Münster. In Münster wurden in der Nacht vom 12. auf den 13. Februar zwei betrunkene E-Scooter Fahrer sowie ein Fahrradfahrer unter Alkoholeinfluss gestoppt. Dabei zeigten beide Fahrzeugführer deutliche Promillewerte bei freiwilligen Atemtests.
Alkohol am Steuer
Kontrollmaßnahmen der Polizei Münster
Gegen 0:30 Uhr bemerkte eine Streifenwagenbesatzung einen 61-jährigen Fahrradfahrer, der unsicher auf dem Radweg der Hammer Straße stadtauswärts unterwegs war. Der daraufhin durchgeführte freiwillige Atemalkoholtest ergab einen Wert von 1,56 Promille. Drei Stunden später, gegen 3:35 Uhr, beobachteten Polizisten zwei Personen, die zusammen auf einem E-Scooter fuhren – ein Verstoß gegen die geltenden Regeln. Der 25-jährige Fahrer des E-Scooters erzielte bei einem Atemalkoholtest 1,64 Promille.
Konsequenzen für die Fahrzeugführer
Beide Männer wurden zur Blutprobenentnahme auf eine Polizeiwache gebracht. Während ihnen die Weiterfahrt untersagt wurde, stellte die Polizei außerdem den Führerschein des jüngeren Fahrers sicher. Die Maßnahmen unterstreichen die Gefahren, die von alkoholiserten Fahrzeugführern ausgehen können, auch wenn es sich nicht um klassische Kraftfahrzeuge handelt.
„Alkohol im Straßenverkehr kann – auch auf Fahrrad und E-Scooter – zu gefährlichen Situationen sowohl für Fahrer als auch für Unbeteiligte führen“, warnte die Polizei Münster.
- Für E-Scooter gelten dieselben Grenzwerte wie für Pkw.
- Alkoholisierte Fahrt mit E-Scootern kann Geldbußen und Punkte in Flensburg nach sich ziehen.
- E-Scooter dürfen in der Regel nur von einer Person gefahren werden.
Weitere Informationen zum Thema Verkehrsrecht und Alkoholkonsum finden Interessierte auf regionalupdate.de und bei der Polizei NRW unter muenster.polizei.nrw.

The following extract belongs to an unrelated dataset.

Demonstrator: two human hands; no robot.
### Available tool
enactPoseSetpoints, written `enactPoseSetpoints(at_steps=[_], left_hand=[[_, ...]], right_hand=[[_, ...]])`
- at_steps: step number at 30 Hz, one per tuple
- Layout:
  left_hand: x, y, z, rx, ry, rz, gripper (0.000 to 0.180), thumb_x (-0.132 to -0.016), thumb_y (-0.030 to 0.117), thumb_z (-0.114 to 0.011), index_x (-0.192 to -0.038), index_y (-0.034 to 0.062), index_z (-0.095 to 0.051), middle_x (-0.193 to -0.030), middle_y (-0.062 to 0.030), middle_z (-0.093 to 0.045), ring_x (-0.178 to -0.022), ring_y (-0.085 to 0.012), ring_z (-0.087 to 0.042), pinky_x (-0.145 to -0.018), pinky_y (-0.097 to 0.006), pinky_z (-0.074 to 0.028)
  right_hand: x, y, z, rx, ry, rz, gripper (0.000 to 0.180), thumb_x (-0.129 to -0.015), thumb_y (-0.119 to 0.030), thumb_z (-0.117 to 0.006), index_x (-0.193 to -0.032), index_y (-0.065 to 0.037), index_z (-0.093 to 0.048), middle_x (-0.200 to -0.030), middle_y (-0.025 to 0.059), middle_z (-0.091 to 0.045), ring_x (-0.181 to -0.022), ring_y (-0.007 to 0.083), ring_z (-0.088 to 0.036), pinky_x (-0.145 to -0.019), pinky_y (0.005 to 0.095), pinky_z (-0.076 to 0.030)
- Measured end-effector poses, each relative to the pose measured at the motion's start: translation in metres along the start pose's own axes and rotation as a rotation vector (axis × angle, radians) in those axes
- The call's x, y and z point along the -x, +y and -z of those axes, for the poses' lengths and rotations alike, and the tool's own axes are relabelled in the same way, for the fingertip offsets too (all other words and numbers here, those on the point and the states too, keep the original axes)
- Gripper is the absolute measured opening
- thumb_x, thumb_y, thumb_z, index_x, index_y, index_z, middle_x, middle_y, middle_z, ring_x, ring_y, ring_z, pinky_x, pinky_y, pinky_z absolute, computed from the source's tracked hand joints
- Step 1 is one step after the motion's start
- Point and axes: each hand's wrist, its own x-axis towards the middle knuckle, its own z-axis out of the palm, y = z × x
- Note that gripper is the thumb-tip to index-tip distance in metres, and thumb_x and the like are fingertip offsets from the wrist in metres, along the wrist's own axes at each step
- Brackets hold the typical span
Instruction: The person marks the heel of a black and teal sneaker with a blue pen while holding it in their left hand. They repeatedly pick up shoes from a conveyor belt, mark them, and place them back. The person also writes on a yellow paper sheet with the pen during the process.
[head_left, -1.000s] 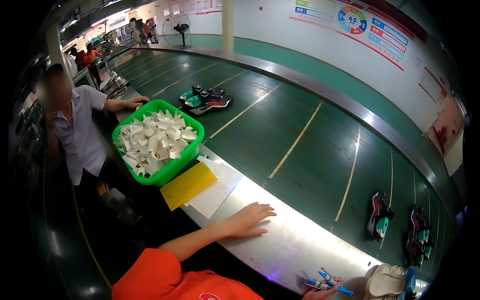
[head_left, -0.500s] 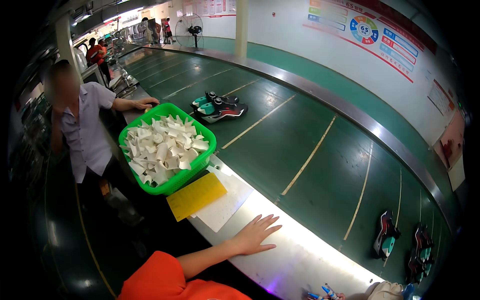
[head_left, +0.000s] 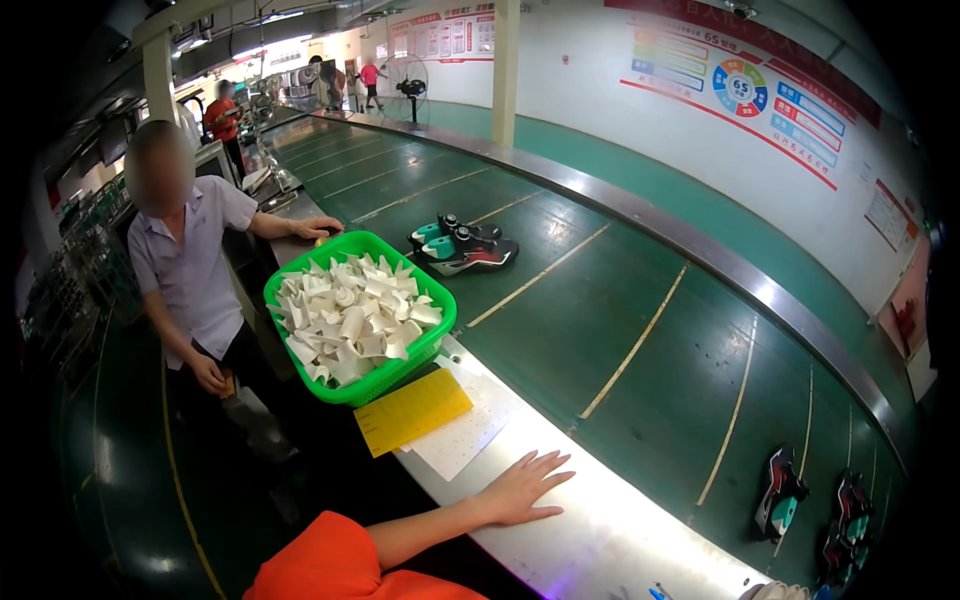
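My left hand [head_left: 520,490] lies flat with fingers spread on the shiny metal ledge [head_left: 600,530] beside a green conveyor belt [head_left: 600,320]. It holds nothing. My orange sleeve comes in from the lower edge. A little to its left lie a white paper sheet [head_left: 465,437] and a yellow sheet [head_left: 412,410]. Beyond them stands a green basket [head_left: 395,378] heaped with white folded pieces. My right hand is out of the picture; only blue pen tips [head_left: 655,592] show at the bottom edge.
A pair of teal, black and red shoes [head_left: 460,245] rides the belt behind the basket. More shoes [head_left: 778,495] lie at the lower right. A co-worker in a pale shirt [head_left: 190,270] stands left of the basket, one hand on the ledge. Other people stand far back.
The view has tilted, so everything sits lower and closer. My right hand with the blue pens has dropped out at the lower edge. My left hand stays flat on the ledge.
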Motion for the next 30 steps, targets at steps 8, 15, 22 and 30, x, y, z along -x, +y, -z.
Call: enactPoseSetpoints(at_steps=[8,15,22,30], left_hand=[[-0.002,-0.003,-0.001,0.028,0.048,0.001,0.057,-0.083,0.041,-0.052,-0.127,0.0068,-0.040,-0.135,-0.0157,-0.033,-0.127,-0.0315,-0.028,-0.105,-0.046,-0.021],[0.019,-0.017,0.027,0.184,0.346,0.121,0.043,-0.075,0.022,-0.064,-0.114,0.0069,-0.052,-0.118,-0.0109,-0.053,-0.114,-0.0278,-0.046,-0.097,-0.039,-0.035],[0.063,-0.067,0.077,-0.557,0.486,0.504,0.044,-0.070,0.007,-0.057,-0.113,0.0003,-0.050,-0.114,-0.0163,-0.053,-0.109,-0.0327,-0.049,-0.095,-0.041,-0.036],[0.085,-0.108,0.054,-0.501,0.434,0.478,0.034,-0.074,0.002,-0.051,-0.107,-0.0011,-0.055,-0.103,-0.0158,-0.060,-0.096,-0.0285,-0.058,-0.079,-0.033,-0.048]], right_hand=[[0.022,-0.036,-0.028,0.910,-0.092,0.662,0.039,-0.088,-0.021,-0.043,-0.117,0.005,-0.039,-0.107,0.0164,-0.046,-0.095,0.0283,-0.045,-0.086,0.0386,-0.037],[0.020,-0.033,-0.042,0.498,-0.026,0.424,0.039,-0.089,-0.027,-0.041,-0.114,0.003,-0.040,-0.103,0.0149,-0.047,-0.092,0.0263,-0.046,-0.082,0.0370,-0.039],[0.022,-0.030,-0.046,0.428,-0.002,0.359,0.040,-0.090,-0.032,-0.039,-0.111,0.002,-0.042,-0.100,0.0134,-0.047,-0.088,0.0243,-0.047,-0.078,0.0355,-0.041],[0.019,-0.025,-0.051,0.668,0.001,0.545,0.043,-0.090,-0.039,-0.037,-0.108,0.000,-0.044,-0.097,0.0114,-0.048,-0.084,0.0222,-0.048,-0.074,0.0335,-0.042]])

Welche Bedeutung das für die Region hat, zeigt der folgende Abschnitt.
Abschließende Einschätzung und regionale Relevanz
Der Vorfall in Münster verdeutlicht, dass alkoholisierte Fahrzeugführung auch bei sogenannten Kleinfahrzeugen wie E-Scootern ernsthafte rechtliche und sicherheitsrelevante Konsequenzen hat. Für Bürgerinnen und Bürger bedeutet dies, dass sie stets verantwortungsvoll handeln müssen, um sich und andere zu schützen. Die Polizei kündigt an, weiterhin verstärkt Kontrollen durchzuführen, um die Verkehrssicherheit zu gewährleisten. Besonders während der Wintermonate und in den Abendstunden wird auf der Hammer Straße und in anderen belebten Bereichen der Stadt mit erhöhter Polizeipräsenz zu rechnen sein.